Na Medial, cujo caixa para compras soma R$ 237 milhões, o volume de propostas em análise aumentou 20% em relação há três meses. Apesar da tendência de consolidação do setor, os pequenos não são vistos com entusiasmo. "Não temos interesse em comprar empresas pequenas. É preciso juntar várias para ter escala. Dá o mesmo trabalho do que adquirir uma grande", diz Vitor Fagá, diretor de relações com investidores da Medial, com 1,5 milhão de beneficiários.

Sem compradores, muitas empresas pequenas vêm fechando nos últimos anos. Desde 2000 até hoje, aproximadamente 500 operadoras de saúde fecharam suas portas. Atualmente há em atividades cerca de 1,6 mil planos, segundo a ANS. O presidente da Abramge-SP diz temer uma redução ainda maior nos próximos anos por causa da norma de provisionamento. Ele defende a criação de um consórcio garantidor financiado por um grupo de planos médicos. "Estamos trabalhando numa proposta para criação de um consórcio garantidor em que várias empresas se juntam e contribuem. A ANS é quem gerenciaria esse dinheiro que só seria usado em casos de urgência", explica Britto Filho, que coordena também a Comissão de Pequenas e Médias Empresas da Abramge, criada no fim de 2007.

A consultoria Milliman vai além e defende a união de vários planos pequenos para que ganhem competitividade e se tornem atraentes para as grandes. "Uma pequena com 20 mil vidas realmente não interessa. Mas cinco delas juntas viram uma empresa com 100 mil beneficiários e já começa a gerar interesse. Nos Estados Unidos, já houve esse processo", explica o superintendente da Milliman.

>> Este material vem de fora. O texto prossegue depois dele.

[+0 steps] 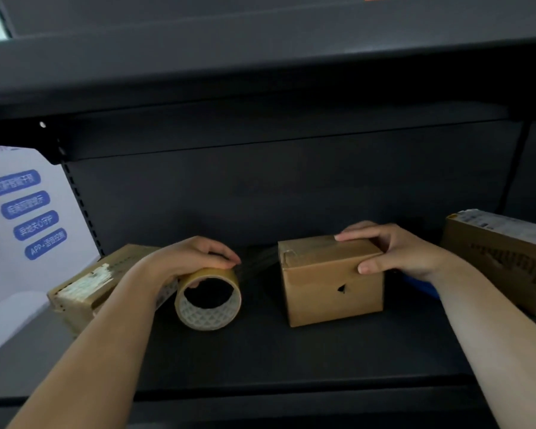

Hoje, um dos principais desafios para as grandes operadoras é encontrar planos maiores à venda e assim ganhar escala numa só tacada. A Amil é uma das empresas que enfrentam dificuldades para promover esse tipo de aquisição, apesar de ter em caixa R$ 800 milhões, proveniente da abertura de capital em bolsa. Segundo fontes ouvidas pelo Valor, os acionistas da Amil estão insatisfeitos em ver o dinheiro do IPO parado em caixa. O caminho encontrado tem sido as aquisições menores como a carioca Clínica Santa Lúcia, comprada no mês passado, e o credenciamento de médicos do interior de São Paulo - praça onde a Amil cobiça entrar. Procurada pela reportagem do Valor, a Amil informou, por meio de sua assessoria de imprensa, que não tinha porta-voz disponível.